Wild Harvest, Native Produce - Feast in the Field 2018
I had the supreme pleasure of travelling down to Solum Farm in Yamba NSW in May to attend Feast in the Field. This event has built up over the years to become the Clarence Valley’s iconic farm to plate 8 course lunchtime degustation amidst the spectacular grounds of Solum Farm.
This year’s theme was Wild Harvest, Native Produce - Local and wild ... land and sea ... the best of bush food celebrating the taste of our bioregion.
Solum Farm is the property of Mike and Cheryl Smith, the hosts of Feast in the Field and founders of Organic Matters Foundation. Their experience and work takes them around the globe with a strong focus on the South Pacific, where Mike and his young family have spent time amongst their ancestors. Mike is a lecturer in organic food growing for the Diploma of Organic Production at the National Environment Centre and it is here that we met a few years ago. I love looking at the front cover of the Grassroots Magazine from almost 2 decades ago where they feature as commercial organic pigs farmers.
Organic Matters Foundation established the RISE (Remote Island Soil Education) production throughout the South Pacific Islands and have the unique role of reminding the people on these islands how to grow their native foods with all natural fertilisers and methods. In the early settlements of the missionaries, their way of life was replaced with western farming techniques, and to this day many of the people of these remote islands are buying in flour, sugar and rice, all foods that were not originally in their diets. Working with these beautiful people is a joy, and advocating the growing of native foods for their subsistence lifestyle using traditional methods is a gift.
The Clarence Valley, where Feast in the Field is held is home to the Yaegl people. They are the traditional custodians of this coastal region with their home lands extending from Black Rocks, South of Evans Head, to Red Rock North of Woolgoolga and along the Clarence River to Ulmarra.
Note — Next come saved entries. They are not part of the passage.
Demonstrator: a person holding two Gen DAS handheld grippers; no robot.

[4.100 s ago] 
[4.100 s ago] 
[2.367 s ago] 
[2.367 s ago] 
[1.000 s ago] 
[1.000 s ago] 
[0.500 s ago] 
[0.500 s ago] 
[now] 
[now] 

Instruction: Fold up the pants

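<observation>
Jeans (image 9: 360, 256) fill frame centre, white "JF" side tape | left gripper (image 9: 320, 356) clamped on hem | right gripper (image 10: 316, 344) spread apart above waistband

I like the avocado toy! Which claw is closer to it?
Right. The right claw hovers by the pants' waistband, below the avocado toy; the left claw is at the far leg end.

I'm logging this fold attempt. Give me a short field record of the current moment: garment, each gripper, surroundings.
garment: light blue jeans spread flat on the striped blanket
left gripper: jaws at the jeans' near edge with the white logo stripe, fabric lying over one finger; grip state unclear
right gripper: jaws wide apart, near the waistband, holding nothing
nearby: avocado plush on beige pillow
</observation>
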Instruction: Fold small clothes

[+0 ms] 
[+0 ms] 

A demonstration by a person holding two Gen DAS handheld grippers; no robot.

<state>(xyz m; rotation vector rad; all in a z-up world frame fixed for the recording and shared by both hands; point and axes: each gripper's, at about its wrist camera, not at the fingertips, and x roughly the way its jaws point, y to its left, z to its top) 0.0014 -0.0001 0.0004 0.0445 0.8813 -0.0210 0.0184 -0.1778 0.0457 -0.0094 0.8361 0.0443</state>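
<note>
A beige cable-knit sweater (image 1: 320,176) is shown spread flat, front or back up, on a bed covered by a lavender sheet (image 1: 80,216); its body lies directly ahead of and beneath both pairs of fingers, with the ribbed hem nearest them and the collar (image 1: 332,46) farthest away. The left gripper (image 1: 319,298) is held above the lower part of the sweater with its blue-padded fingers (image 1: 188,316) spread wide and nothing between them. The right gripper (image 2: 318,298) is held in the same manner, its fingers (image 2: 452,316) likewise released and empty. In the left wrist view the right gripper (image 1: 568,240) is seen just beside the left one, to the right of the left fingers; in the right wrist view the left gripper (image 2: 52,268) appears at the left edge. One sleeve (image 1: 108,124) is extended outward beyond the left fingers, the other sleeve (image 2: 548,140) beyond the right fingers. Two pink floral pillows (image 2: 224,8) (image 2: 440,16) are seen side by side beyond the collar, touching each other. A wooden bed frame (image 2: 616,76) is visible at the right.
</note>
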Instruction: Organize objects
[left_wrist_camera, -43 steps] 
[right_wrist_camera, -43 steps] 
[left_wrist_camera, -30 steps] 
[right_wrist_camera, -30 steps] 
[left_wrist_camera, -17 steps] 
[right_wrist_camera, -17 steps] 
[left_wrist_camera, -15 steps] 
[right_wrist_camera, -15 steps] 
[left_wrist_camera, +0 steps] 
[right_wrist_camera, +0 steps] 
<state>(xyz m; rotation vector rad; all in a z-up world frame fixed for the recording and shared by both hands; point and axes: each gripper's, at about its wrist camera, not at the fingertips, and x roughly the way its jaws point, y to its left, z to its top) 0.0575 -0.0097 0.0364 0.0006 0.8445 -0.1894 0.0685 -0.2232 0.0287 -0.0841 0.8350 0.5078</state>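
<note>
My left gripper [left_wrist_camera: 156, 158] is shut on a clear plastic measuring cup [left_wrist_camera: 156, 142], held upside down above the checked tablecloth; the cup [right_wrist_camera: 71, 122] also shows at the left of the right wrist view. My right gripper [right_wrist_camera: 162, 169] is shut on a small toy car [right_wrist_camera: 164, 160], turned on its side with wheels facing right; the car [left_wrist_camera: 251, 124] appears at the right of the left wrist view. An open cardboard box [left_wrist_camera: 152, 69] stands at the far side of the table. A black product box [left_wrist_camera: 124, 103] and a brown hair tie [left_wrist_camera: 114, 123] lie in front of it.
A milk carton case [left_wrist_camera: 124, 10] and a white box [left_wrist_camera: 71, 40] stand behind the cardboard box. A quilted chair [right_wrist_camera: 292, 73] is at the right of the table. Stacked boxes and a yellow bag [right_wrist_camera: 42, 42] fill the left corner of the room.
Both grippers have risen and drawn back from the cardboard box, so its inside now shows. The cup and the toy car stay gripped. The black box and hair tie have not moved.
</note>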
My three children and I took a day to travel to Brisbane by train, then hire car to Solum Farm, arriving after dark and coincidentally right on dinner time. We were greeted by our hosts, Mike and Cheryl and a band of family and friends to a glorious hot meal and some wine and great conversation. We ran through the important message we wanted to share with the 140 odd guests the following day during my speech.
The setting was amazing, in amongst the tall blue gum stand planted at the front of the property. An outdoor stage was set up, bars, coffee bar, wine barrel standing reception area, and long tables complete with white linen, silver cutlery, polished wine glasses and sprays of native flowers.
The MC introduced the hosts, the band and the speakers, myself included. I had the honour of pairing up with Clayton Donovan where we drew on comparisons and differences in our upbringing and told stories of how we became advocates for the native food industry in Australia.
Clayton’s style is brash and cheeky and he displays his relative impatience for the uptake by the Australian culture of foods native to us. He has every right to be, he grew up on Gumbaynggirr and Bundjalung land and has been the acclaimed champion of native foods for many years as a celebrity chef who uses his cultural knowledge to create meals reflective of his heritage.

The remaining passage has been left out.